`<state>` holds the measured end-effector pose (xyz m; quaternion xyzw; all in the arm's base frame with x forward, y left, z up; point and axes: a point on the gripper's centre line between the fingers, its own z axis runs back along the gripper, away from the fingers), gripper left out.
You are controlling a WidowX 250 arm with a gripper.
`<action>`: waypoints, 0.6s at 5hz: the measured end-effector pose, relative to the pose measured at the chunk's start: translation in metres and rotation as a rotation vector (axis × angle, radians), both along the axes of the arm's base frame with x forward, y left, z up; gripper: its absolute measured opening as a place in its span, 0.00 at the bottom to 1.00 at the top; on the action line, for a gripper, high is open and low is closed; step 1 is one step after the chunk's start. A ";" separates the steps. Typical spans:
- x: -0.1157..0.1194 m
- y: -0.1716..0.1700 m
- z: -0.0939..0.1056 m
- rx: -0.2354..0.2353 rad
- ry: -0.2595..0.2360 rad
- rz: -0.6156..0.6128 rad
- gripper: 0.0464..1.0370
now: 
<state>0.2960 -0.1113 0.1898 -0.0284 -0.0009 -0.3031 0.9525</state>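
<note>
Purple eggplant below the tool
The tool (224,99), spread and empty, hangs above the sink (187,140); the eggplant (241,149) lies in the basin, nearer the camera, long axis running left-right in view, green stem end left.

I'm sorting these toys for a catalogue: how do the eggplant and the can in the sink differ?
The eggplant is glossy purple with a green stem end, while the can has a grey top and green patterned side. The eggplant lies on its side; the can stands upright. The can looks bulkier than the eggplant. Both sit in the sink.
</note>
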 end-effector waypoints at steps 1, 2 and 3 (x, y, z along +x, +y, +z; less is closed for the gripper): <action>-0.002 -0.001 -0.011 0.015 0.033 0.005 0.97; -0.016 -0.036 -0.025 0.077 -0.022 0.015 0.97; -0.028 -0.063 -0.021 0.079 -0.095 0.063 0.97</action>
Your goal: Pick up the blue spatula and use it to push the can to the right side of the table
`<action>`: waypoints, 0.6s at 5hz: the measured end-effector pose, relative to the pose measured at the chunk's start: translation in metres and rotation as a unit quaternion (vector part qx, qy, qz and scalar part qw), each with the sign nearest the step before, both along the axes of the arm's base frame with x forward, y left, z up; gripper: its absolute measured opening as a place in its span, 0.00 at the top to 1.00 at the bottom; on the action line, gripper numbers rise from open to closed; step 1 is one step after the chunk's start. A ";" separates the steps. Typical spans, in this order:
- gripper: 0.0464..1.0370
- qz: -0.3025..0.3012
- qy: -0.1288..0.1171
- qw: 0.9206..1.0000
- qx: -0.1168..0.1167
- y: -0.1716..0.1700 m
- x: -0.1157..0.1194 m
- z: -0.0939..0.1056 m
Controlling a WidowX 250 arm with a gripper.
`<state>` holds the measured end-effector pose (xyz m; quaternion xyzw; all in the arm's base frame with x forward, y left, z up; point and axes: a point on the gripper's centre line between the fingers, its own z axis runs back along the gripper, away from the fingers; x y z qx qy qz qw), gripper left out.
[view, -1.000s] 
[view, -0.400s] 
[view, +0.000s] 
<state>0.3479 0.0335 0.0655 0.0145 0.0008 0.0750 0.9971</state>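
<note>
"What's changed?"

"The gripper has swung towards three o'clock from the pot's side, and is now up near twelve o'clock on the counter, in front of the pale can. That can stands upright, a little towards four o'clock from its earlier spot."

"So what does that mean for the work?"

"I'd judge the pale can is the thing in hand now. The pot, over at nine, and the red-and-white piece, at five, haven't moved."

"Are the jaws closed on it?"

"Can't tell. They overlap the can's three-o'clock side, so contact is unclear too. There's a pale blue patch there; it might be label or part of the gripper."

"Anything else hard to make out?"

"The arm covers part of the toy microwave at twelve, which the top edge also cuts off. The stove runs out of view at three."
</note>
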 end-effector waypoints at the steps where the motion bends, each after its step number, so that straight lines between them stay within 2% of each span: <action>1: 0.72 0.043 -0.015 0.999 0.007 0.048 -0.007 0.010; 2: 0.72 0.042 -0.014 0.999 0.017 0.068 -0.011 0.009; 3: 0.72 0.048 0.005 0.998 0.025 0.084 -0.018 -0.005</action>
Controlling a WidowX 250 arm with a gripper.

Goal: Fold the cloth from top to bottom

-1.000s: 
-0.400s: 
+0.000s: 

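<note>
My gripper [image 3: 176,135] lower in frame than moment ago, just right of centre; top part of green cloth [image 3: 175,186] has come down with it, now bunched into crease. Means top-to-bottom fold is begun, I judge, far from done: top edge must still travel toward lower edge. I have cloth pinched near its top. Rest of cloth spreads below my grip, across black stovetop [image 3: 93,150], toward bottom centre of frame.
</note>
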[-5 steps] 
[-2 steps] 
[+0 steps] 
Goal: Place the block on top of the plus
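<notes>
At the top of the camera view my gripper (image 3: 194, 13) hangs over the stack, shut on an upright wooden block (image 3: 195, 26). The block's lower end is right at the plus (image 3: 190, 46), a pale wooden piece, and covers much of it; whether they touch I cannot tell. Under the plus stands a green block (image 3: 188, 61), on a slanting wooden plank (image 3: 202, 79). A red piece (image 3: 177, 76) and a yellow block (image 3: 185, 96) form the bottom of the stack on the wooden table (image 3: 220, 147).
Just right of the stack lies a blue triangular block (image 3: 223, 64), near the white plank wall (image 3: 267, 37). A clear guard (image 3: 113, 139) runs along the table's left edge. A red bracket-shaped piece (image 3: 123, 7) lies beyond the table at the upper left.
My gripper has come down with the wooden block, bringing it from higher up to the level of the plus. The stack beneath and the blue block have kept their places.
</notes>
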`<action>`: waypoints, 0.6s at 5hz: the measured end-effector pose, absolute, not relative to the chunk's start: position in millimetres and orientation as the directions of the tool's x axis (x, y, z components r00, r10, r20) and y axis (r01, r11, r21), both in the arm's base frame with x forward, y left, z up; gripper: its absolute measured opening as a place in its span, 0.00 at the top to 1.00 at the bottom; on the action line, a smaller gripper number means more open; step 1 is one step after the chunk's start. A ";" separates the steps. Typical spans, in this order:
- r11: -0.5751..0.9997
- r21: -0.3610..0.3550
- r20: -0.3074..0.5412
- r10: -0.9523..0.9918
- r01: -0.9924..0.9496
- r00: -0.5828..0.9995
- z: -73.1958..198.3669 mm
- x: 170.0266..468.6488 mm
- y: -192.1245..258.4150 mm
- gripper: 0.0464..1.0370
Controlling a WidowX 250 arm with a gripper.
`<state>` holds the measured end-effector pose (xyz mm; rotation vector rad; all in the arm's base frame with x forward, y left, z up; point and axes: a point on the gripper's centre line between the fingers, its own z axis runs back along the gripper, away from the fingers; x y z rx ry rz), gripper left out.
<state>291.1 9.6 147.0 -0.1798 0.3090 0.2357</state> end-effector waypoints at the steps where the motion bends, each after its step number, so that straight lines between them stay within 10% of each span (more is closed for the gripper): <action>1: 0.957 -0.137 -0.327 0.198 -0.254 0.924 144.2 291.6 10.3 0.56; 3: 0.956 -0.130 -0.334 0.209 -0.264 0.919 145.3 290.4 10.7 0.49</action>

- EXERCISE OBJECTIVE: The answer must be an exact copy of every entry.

- OUTPUT:
`<state>` holds the measured end-effector pose (xyz m; quaternion xyzw; all in the arm's base frame with x forward, y left, z up; point and axes: a point on the gripper's centre line between the fingers, its own z axis runs back along the gripper, away from the fingers), gripper left out.
You are controlling a WidowX 250 arm with a gripper.
`<action>`: waypoints, 0.6s at 5hz: the measured end-effector pose, relative to the pose measured at the chunk's start: translation in metres and rotation as a rotation vector (axis × angle, radians), both along the axes of the arm's base frame with x forward, y left, z up; gripper: its absolute measured opening as a place in its span, 0.00 at the bottom to 1.00 at the top; on the action line, for a gripper, high is open and low is closed; step 1 is one step after the chunk's start. A ";" separates the steps. Typical spans:
- x: -0.1157..0.1194 m
- y: -0.1716..0.1700 m
- z: -0.0939..0.1056 m
- rx: -0.2354..0.2353 rad
- ry: -0.2595..0.2360 rad
- rz: -0.6156..0.6128 rad
- gripper: 0.0464..1.0370
now: 
<state>0.2960 -0.1113 0.1898 -0.0284 -0.0009 -0.3031 0.9525</state>
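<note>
Purple eggplant below the tool
The tool (224,99), spread and empty, hangs above the sink (187,140); the eggplant (241,149) lies in the basin, nearer the camera, long axis running left-right in view, green stem end left.

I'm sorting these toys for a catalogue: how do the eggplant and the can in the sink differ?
The eggplant is glossy purple with a green stem end, while the can has a grey top and green patterned side. The eggplant lies on its side; the can stands upright. The can looks bulkier than the eggplant. Both sit in the sink.
</note>
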 end-effector waypoints at steps 1, 2 and 3 (x, y, z along +x, +y, +z; less is closed for the gripper): <action>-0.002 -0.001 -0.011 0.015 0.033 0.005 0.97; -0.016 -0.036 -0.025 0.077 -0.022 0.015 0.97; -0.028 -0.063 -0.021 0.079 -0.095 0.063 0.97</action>
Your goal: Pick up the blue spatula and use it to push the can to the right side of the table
`<action>`: waypoints, 0.6s at 5hz: the measured end-effector pose, relative to the pose measured at the chunk's start: translation in metres and rotation as a unit quaternion (vector part qx, qy, qz and scalar part qw), each with the sign nearest the step before, both along the axes of the arm's base frame with x forward, y left, z up; gripper: its absolute measured opening as a place in its span, 0.00 at the top to 1.00 at the bottom; on the action line, gripper numbers rise from open to closed; step 1 is one step after the chunk's start. A ";" separates the steps. Typical spans, in this order:
- gripper: 0.0464..1.0370
- qz: -0.3025..0.3012
- qy: -0.1288..0.1171
- qw: 0.9206..1.0000
- qx: -0.1168..0.1167
- y: -0.1716..0.1700 m
- x: -0.1157..0.1194 m
- z: -0.0939..0.1056 m
Controlling a WidowX 250 arm with a gripper.
`<state>` holds the measured end-effector pose (xyz m; quaternion xyzw; all in the arm's base frame with x forward, y left, z up; point and axes: a point on the gripper's centre line between the fingers, its own z axis runs back along the gripper, away from the fingers; x y z qx qy qz qw), gripper left out.
[view, -1.000s] 
[view, -0.400s] 
[view, +0.000s] 
<state>0.3479 0.0335 0.0655 0.0145 0.0008 0.0750 0.9971</state>
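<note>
"What's changed?"

"The gripper has swung towards three o'clock from the pot's side, and is now up near twelve o'clock on the counter, in front of the pale can. That can stands upright, a little towards four o'clock from its earlier spot."

"So what does that mean for the work?"

"I'd judge the pale can is the thing in hand now. The pot, over at nine, and the red-and-white piece, at five, haven't moved."

"Are the jaws closed on it?"

"Can't tell. They overlap the can's three-o'clock side, so contact is unclear too. There's a pale blue patch there; it might be label or part of the gripper."

"Anything else hard to make out?"

"The arm covers part of the toy microwave at twelve, which the top edge also cuts off. The stove runs out of view at three."
</note>
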 end-effector waypoints at the steps where the motion bends, each after its step number, so that straight lines between them stay within 2% of each span: <action>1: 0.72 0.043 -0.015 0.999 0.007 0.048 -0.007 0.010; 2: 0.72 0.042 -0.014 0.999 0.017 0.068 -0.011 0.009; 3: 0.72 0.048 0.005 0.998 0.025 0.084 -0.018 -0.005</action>
Controlling a WidowX 250 arm with a gripper.

Goal: Fold the cloth from top to bottom

-1.000s: 
-0.400s: 
+0.000s: 

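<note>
My gripper [image 3: 176,135] lower in frame than moment ago, just right of centre; top part of green cloth [image 3: 175,186] has come down with it, now bunched into crease. Means top-to-bottom fold is begun, I judge, far from done: top edge must still travel toward lower edge. I have cloth pinched near its top. Rest of cloth spreads below my grip, across black stovetop [image 3: 93,150], toward bottom centre of frame.
</note>
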[-5 steps] 
[-2 steps] 
[+0 steps] 
Goal: Place the block on top of the plus
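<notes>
At the top of the camera view my gripper (image 3: 194, 13) hangs over the stack, shut on an upright wooden block (image 3: 195, 26). The block's lower end is right at the plus (image 3: 190, 46), a pale wooden piece, and covers much of it; whether they touch I cannot tell. Under the plus stands a green block (image 3: 188, 61), on a slanting wooden plank (image 3: 202, 79). A red piece (image 3: 177, 76) and a yellow block (image 3: 185, 96) form the bottom of the stack on the wooden table (image 3: 220, 147).
Just right of the stack lies a blue triangular block (image 3: 223, 64), near the white plank wall (image 3: 267, 37). A clear guard (image 3: 113, 139) runs along the table's left edge. A red bracket-shaped piece (image 3: 123, 7) lies beyond the table at the upper left.
My gripper has come down with the wooden block, bringing it from higher up to the level of the plus. The stack beneath and the blue block have kept their places.
</notes>
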`<action>`: waypoints, 0.6s at 5hz: the measured end-effector pose, absolute, not relative to the chunk's start: position in millimetres and orientation as the directions of the tool's x axis (x, y, z components r00, r10, r20) and y axis (r01, r11, r21), both in the arm's base frame with x forward, y left, z up; gripper: its absolute measured opening as a place in its span, 0.00 at the top to 1.00 at the bottom; on the action line, a smaller gripper number means more open; step 1 is one step after the chunk's start. A ";" separates the steps. Typical spans, in this order:
- r11: -0.5751..0.9997
- r21: -0.3610..0.3550
- r20: -0.3074..0.5412
- r10: -0.9523..0.9918
- r01: -0.9924..0.9496
- r00: -0.5828..0.9995
- z: -73.1958..198.3669 mm
- x: 170.0266..468.6488 mm
- y: -192.1245..258.4150 mm
- gripper: 0.0464..1.0370
Controlling a WidowX 250 arm with a gripper.
`<state>` holds the measured end-effector pose (xyz mm; rotation vector rad; all in the arm's base frame with x forward, y left, z up; point and axes: a point on the gripper's centre line between the fingers, its own z axis runs back along the gripper, away from the fingers; x y z rx ry rz), gripper left out.
<state>291.1 9.6 147.0 -0.1798 0.3090 0.2357</state> end-effector waypoints at the steps where the motion bends, each after its step number, so that straight lines between them stay within 10% of each span (more is closed for the gripper): <action>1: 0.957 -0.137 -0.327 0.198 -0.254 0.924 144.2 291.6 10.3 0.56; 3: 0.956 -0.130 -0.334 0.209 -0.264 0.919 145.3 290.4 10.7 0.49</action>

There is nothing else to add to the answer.